Former railway station in Israel

The Jerusalem railway station (תחנת הרכבת ירושלים, Tahanat HaRakevet Yerushalayim; محطة قدس شريف) is a historic railway station in Jerusalem, located between Hebron Road and Bethlehem Road, near the German Colony. It is also known as the Jerusalem–Khan railway station (תחנת הרכבת ירושלים – החאן, Tahanat HaRakevet Yerushalayim–HaKhan) after the caravanserai building, now the Khan Theater located across the road, to differentiate it from the Jerusalem–Malha and Jerusalem–Yitzhak Navon stations opened after its closure. It served as the eastern terminus of the Jaffa–Jerusalem railway until its closure in 1998.

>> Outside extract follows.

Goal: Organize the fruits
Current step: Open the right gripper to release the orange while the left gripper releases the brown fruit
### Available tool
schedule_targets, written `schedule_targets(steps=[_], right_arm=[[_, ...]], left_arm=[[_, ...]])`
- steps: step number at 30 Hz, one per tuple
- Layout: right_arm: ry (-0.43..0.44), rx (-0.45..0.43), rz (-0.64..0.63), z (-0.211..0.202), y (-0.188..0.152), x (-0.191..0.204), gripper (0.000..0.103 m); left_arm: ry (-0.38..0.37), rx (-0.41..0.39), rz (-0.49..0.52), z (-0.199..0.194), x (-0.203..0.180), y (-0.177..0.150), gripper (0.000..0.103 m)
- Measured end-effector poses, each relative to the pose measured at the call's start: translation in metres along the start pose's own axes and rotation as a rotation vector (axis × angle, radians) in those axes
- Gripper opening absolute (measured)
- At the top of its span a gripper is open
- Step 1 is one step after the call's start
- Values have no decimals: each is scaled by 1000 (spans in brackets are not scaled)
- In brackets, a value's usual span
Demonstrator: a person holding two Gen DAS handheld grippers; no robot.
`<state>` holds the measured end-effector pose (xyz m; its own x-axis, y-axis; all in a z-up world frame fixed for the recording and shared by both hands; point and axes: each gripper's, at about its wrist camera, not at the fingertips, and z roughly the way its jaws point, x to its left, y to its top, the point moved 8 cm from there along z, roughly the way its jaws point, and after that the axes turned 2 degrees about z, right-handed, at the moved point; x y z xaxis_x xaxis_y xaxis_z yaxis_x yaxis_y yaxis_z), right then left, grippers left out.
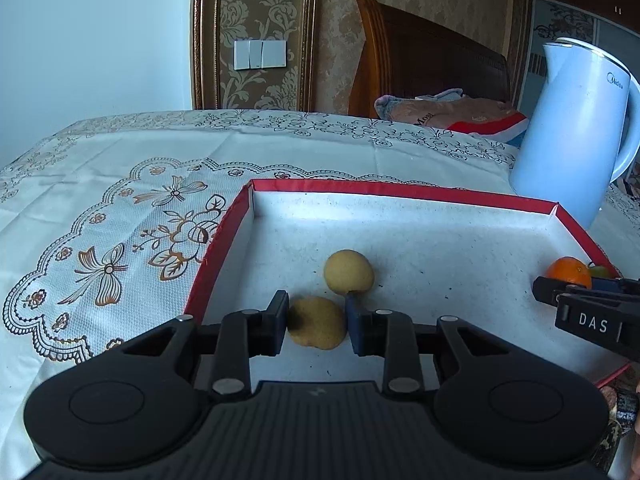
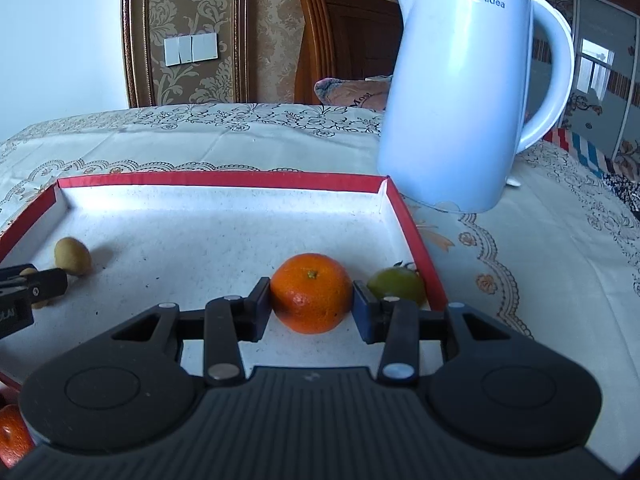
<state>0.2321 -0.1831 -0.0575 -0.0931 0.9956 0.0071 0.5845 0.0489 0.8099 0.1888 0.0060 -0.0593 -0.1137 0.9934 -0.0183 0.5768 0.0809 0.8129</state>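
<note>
The left tool (image 1: 317, 322) is clenched on a small, round, tan-yellow fruit with a matte skin (image 1: 316, 323), its pads pressing the two sides low over the floor of the shallow cardboard tray with a red rim and white lining (image 1: 400, 189). A second tan-yellow fruit of the same kind (image 1: 349, 272) lies just behind it, close enough that the two may be touching; the tool's right finger hides the gap.

The right tool (image 2: 311, 307) is closed on a bright orange mandarin with a green stem button (image 2: 312, 292), which sits between the pads near the tray's right wall. Just beside it, toward that wall, rests a dull green round fruit (image 2: 396, 286); whether it touches the mandarin I cannot tell from here. Another orange fruit (image 2: 12, 436) shows at the lower left edge of the right wrist view, outside the tray.

Behind the tray's far right corner, a tall pale blue electric kettle (image 2: 460, 100) stands on the bench's floral white tablecloth (image 1: 120, 200).

These fruits look light, and the hold across the widest part suits them. The mandarin is likely soft under its loose peel, so a gentle squeeze should serve; harder pressure could bruise it. The tan fruit seems thin-skinned and round enough to roll once set down, so it wants a low release against its neighbour or a wall.
</note>
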Motion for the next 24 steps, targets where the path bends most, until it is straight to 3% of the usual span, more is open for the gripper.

The station opened in 1892 during the Ottoman period at an elevation of 787 m on the 86.6 kilometer mark of the Jaffa–Jerusalem line. In 1998 this railway along with the station were closed and the station was not included in the restoration of the Tel Aviv – Jerusalem line, completed in 2005, at which point Jerusalem–Malha station became the line's eastern terminus. Following its closure, the station lay neglected for many years, although the railway yard was used for annual events such as the Hebrew Book Week. After undergoing an extensive restoration, it reopened as a culture and entertainment center in May 2013.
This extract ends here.